Prompt: With the entries below as the source, tally the lines that contain the string "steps" and give the number only.

--- Provided records ---

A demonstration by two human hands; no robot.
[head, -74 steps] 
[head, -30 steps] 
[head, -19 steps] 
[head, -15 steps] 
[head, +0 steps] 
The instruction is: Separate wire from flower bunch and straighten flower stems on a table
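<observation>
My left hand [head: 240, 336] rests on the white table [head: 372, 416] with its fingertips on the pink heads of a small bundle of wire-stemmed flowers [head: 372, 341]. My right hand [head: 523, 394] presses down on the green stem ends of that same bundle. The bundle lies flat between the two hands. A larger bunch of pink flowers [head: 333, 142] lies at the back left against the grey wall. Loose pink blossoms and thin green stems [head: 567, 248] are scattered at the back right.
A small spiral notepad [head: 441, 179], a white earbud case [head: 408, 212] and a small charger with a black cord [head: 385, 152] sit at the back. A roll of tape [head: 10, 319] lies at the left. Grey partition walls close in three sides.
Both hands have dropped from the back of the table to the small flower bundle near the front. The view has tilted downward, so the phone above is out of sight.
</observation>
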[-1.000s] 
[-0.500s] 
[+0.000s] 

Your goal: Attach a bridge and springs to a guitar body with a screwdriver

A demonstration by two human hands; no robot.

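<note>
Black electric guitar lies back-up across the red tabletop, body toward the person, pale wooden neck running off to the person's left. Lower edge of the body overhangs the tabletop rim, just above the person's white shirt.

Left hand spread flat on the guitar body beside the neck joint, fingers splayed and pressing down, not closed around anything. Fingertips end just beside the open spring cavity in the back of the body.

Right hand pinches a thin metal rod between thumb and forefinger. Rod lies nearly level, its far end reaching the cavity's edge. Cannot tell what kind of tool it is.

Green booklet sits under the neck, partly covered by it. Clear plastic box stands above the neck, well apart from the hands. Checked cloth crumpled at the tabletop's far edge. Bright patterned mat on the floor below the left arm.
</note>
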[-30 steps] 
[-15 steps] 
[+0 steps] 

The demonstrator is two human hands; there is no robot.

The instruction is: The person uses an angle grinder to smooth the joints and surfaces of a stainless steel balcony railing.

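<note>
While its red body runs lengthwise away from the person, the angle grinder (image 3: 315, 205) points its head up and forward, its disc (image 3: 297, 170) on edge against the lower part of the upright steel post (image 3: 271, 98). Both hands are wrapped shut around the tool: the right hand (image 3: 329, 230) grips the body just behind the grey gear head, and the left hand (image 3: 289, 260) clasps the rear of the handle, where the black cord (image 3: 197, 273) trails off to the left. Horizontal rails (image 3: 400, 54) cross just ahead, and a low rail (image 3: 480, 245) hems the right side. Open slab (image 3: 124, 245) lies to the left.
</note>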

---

Reply to the task: 8